In 2010, Waltner worked with a group of artists on a performance called Sacabuche, which was named for the Spanish term for a type of trombone that dates back to the Renaissance and Baroque eras. Waltner wrote the script and also participated in the performance. This show was based on a map of the world illustrated in Chinese by Italian missionary Matteo Ricci during the late-sixteenth century. An artistic procession wandered through the map, which was projected onstage. Performers played music and read texts that evoked the places they were “visiting." The score was mainly Italian Baroque, but also incorporated Chinese music played on the zheng and the sheng, violin-like instruments.
Waltner lent her expertise to another show based on a remarkable historical map. This one explored Venice, as documented and imagined by Italian painter Jacopo di Barbari in 1500. As with Sacabuche, the program meandered through the city via musical, visual, and vocal means.

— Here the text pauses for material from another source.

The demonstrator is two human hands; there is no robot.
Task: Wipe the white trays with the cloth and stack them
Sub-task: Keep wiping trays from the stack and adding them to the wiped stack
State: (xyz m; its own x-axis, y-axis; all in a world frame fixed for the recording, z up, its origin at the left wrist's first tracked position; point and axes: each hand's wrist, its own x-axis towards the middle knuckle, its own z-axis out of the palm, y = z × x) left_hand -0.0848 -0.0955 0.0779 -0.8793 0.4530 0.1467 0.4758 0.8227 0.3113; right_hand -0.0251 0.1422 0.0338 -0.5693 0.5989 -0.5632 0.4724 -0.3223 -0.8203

“One of the things that my colleagues and I have been interested in from the very beginning is cultural contact—the ways in which peoples meet and interact,” Waltner says. “For example, Ricci was an Italian in China, and Venice was one of the most cosmopolitan cities in Europe.”
A new project
Currently, Waltner is involved with a new show at Mount Allison University in New Brunswick, Canada. This project explores ways in which settlers and indigenous people interacted in New France—again, using music, words, and images. Though the program is still in early stages of development, Waltner and her colleagues have already been able to collaborate with local, indigenous musicians to help bring this history to life.